Kevin MacDonald

BY Daniel PrattPublished Aug 17, 2012

Bob Marley's ideals flowed from his lyrics, invoking peace, love and harmony. His music has stood the test of time ― T-shirts are still worn by fans and 420 enthusiasts alike, with Marley's face silkscreened among his native Jamaican colours. Yet for all of the fanaticism over the music and messages, very little about Bob Marley, the man, was known. Director Kevin Macdonald's bio-documentary, Marley, attempts to change this by becoming the first film fully sanctioned by the Marley family, providing full access to the singer's archives and stepping up to provide a plethora of firsthand accounts of his life. Jam-packed with old interviews and concert footage, one would think that would suffice to paint a decent portrait of the legendary Rastafarian, but it is the intimate interviews with those that knew him best that fill in the gaps and bring life to a man that has been dead since 1981. However, for all of the information packed into the 144-minute run-time, there's a sense that something is missing.

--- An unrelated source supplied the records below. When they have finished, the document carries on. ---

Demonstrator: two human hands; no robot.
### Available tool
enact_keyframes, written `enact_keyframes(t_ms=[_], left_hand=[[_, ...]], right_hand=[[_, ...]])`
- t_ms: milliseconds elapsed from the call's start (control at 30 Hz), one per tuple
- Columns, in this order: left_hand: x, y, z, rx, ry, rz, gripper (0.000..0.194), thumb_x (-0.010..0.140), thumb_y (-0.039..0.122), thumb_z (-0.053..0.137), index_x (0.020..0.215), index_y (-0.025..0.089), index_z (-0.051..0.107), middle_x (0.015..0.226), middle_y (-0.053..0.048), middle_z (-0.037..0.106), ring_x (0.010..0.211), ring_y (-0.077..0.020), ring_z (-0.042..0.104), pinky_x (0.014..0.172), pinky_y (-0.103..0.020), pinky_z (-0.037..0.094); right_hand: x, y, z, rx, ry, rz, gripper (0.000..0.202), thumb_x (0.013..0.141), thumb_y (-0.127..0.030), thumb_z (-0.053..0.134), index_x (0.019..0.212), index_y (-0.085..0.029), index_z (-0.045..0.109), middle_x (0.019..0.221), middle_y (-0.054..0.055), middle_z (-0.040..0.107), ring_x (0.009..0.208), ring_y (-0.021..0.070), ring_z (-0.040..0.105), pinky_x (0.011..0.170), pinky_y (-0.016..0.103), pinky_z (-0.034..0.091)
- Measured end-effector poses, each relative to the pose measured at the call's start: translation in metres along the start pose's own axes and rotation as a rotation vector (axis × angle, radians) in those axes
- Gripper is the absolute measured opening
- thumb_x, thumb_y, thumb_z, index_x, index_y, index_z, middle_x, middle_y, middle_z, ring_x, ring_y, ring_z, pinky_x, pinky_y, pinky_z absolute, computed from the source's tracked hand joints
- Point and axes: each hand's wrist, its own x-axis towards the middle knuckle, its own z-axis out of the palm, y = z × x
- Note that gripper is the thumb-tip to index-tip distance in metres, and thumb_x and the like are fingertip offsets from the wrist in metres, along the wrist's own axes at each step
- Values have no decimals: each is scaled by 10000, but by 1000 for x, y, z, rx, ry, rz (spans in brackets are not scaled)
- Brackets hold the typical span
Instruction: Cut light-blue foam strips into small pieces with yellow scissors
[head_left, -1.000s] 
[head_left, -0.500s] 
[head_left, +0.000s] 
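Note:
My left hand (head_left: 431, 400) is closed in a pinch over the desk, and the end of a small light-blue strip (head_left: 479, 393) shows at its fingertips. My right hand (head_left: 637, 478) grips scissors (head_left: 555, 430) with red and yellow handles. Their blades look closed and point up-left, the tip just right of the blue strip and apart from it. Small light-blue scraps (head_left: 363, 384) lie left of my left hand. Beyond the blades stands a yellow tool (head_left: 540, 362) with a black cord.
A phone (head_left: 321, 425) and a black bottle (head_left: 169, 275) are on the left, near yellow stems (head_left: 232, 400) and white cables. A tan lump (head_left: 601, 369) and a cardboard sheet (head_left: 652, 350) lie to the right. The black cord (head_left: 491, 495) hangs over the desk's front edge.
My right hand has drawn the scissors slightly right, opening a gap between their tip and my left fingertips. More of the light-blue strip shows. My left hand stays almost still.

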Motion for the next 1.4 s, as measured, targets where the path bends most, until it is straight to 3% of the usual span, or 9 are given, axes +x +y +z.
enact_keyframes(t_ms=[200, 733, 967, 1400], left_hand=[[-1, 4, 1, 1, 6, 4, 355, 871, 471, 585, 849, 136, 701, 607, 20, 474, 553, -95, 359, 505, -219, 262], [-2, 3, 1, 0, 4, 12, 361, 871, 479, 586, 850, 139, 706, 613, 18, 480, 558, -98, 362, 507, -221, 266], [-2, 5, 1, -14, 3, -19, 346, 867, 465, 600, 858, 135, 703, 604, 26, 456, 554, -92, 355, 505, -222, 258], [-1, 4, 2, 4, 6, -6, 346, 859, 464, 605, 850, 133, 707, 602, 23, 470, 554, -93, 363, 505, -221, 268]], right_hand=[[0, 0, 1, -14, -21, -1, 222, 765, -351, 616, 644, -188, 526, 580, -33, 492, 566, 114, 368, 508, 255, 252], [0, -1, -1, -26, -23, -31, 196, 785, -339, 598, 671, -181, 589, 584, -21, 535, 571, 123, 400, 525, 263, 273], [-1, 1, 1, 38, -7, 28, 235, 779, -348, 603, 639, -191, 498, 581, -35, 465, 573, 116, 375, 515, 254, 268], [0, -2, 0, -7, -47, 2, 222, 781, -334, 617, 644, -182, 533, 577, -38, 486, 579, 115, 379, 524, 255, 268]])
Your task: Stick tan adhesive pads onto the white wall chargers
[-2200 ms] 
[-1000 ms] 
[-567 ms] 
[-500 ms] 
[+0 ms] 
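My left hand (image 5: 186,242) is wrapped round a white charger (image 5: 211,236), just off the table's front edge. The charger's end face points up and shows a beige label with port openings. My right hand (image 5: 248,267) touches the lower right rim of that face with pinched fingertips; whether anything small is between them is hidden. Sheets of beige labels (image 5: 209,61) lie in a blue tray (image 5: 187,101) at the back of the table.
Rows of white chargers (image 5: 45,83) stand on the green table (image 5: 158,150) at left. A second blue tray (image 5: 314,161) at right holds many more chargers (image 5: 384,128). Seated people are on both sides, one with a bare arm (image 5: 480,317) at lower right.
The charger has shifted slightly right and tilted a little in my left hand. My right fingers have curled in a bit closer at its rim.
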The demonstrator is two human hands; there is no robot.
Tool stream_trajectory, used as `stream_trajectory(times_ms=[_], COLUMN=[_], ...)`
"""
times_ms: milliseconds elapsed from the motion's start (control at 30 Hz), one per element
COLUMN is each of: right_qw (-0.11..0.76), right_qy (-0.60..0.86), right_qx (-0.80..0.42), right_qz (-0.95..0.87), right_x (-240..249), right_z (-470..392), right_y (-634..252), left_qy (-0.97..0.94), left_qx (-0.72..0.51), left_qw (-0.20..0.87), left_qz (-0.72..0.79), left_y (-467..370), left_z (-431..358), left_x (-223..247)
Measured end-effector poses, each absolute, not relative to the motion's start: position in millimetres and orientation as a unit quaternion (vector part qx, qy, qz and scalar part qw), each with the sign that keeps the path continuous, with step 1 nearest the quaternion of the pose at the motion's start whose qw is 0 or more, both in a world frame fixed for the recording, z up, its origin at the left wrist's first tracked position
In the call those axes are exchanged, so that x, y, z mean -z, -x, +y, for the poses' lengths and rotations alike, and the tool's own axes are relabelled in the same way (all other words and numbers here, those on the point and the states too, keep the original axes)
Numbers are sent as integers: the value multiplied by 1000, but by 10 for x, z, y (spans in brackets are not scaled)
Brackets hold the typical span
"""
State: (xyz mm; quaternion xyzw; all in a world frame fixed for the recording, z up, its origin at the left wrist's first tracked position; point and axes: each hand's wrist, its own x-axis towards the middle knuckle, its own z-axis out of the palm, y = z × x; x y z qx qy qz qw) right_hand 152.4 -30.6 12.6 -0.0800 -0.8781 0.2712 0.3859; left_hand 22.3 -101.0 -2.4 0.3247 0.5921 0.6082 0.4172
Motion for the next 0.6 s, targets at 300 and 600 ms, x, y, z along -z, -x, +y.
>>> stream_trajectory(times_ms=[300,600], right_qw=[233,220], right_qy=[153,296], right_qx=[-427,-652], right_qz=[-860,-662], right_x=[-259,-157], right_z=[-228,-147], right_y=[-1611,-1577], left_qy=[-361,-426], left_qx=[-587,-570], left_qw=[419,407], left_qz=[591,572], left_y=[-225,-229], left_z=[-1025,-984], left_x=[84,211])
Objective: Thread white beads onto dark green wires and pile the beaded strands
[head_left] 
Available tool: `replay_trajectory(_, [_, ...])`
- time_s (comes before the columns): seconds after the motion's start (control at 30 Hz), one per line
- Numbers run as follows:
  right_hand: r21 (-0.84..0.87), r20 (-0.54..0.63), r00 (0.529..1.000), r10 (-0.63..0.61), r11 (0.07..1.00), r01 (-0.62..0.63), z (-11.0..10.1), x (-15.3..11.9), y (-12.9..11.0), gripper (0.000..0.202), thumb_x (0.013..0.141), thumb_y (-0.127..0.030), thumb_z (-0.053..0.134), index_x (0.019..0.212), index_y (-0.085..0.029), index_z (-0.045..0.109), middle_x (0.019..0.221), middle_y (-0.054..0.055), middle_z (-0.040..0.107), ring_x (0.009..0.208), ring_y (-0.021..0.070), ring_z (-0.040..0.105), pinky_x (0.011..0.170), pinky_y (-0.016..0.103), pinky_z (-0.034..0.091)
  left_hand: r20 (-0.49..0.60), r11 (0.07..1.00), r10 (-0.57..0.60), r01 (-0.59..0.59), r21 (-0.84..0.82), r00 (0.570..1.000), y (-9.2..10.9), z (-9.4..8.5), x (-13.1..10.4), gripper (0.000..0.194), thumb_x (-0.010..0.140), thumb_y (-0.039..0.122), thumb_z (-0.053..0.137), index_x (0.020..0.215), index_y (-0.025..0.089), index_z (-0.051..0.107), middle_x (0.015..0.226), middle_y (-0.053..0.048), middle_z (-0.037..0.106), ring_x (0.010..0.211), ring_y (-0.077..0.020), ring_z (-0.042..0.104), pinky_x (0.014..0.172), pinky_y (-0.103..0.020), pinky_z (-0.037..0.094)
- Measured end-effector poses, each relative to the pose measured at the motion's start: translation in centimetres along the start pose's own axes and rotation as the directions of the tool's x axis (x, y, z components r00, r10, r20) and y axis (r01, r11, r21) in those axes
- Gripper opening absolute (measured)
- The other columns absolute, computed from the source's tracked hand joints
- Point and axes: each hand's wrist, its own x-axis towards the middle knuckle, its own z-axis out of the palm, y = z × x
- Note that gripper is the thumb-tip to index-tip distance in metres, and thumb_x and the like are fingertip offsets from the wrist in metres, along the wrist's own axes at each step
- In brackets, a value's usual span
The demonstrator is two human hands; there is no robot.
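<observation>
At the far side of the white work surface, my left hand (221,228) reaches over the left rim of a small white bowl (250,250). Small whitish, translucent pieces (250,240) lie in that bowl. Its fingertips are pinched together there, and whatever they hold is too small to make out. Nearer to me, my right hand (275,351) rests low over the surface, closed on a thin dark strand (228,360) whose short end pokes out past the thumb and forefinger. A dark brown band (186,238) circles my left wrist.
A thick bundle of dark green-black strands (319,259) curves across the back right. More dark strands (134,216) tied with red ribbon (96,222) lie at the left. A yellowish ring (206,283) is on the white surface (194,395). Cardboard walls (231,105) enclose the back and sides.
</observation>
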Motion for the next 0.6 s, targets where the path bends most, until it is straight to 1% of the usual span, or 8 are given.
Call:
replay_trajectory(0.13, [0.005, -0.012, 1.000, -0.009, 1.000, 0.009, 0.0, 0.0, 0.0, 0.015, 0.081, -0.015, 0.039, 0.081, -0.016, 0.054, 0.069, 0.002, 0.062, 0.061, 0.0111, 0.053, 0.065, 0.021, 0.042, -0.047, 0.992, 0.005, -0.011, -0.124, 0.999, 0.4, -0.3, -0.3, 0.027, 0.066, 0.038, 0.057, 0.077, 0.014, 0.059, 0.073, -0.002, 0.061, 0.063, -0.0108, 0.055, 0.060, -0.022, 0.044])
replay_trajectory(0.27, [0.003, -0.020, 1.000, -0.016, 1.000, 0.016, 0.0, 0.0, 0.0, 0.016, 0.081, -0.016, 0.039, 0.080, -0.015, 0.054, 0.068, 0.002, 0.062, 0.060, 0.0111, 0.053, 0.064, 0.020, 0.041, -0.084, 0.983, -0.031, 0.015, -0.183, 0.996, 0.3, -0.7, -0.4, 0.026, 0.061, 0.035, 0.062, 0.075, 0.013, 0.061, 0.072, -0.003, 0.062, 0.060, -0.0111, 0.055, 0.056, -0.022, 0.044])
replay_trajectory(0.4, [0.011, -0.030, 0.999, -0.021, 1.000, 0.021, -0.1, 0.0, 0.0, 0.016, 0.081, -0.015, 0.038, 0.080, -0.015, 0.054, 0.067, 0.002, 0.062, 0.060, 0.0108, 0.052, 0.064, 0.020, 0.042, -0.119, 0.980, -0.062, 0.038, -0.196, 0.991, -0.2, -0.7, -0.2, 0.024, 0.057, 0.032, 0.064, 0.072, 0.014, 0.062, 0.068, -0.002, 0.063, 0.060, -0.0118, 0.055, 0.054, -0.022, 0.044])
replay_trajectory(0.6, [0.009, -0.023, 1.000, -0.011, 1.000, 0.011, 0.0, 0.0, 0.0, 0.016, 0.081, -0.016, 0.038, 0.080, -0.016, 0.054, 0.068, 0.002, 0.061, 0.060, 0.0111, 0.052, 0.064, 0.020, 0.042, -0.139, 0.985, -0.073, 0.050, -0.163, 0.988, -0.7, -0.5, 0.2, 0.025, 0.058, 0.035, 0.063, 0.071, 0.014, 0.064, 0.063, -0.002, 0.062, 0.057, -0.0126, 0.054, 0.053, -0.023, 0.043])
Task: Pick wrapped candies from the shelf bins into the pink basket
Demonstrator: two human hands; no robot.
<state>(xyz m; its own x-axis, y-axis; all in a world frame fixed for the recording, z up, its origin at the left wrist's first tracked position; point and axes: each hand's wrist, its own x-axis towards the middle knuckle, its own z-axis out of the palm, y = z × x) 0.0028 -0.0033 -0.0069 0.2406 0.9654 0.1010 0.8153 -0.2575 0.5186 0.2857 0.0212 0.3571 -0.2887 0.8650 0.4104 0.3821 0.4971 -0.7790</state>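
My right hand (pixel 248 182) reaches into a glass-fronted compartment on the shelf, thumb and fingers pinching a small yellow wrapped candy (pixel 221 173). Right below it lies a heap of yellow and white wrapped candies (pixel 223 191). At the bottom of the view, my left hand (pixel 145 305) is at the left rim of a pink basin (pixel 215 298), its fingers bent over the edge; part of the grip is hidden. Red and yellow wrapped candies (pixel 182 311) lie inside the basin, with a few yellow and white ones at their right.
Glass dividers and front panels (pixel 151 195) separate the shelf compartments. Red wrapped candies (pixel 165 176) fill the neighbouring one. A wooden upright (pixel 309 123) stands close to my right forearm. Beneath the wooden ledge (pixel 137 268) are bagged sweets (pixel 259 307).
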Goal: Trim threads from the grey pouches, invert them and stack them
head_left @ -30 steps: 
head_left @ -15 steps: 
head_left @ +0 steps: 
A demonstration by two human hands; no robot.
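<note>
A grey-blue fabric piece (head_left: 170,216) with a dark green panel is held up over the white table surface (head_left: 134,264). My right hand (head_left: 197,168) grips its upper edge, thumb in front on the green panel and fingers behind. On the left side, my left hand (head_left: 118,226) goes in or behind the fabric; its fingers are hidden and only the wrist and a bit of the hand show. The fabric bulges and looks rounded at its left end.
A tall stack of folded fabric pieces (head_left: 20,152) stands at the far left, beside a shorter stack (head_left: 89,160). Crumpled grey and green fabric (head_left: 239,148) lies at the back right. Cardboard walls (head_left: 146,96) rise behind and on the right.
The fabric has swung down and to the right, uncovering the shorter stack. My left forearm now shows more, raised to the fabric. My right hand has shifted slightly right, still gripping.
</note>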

With such a broad range of interview subjects, there are contradictions on some of the accounts of Marley's life, leading one to believe that he was imperfect and more investigation on his shadowy dealings could have unveiled something more intriguing. Alas, with son Ziggy Marley listed as an executive producer, it can be assumed Macdonald had to tread lightly for this project to ensure familial cooperation. The DVD includes numerous special features, including a commentary from the director and Ziggy, interesting trivia and further background details that weren't in the original version. A segment of a live performance is also included, which will undoubtedly be a highlight for fans. The best feature is the "Children's Memories" segment, where Marley's children share personal memories of their father. It is this segment that provides a sense of endearment of the man, giving a glimpse of his true personality. It's just a shame Macdonald couldn't provide more of this in the actual film.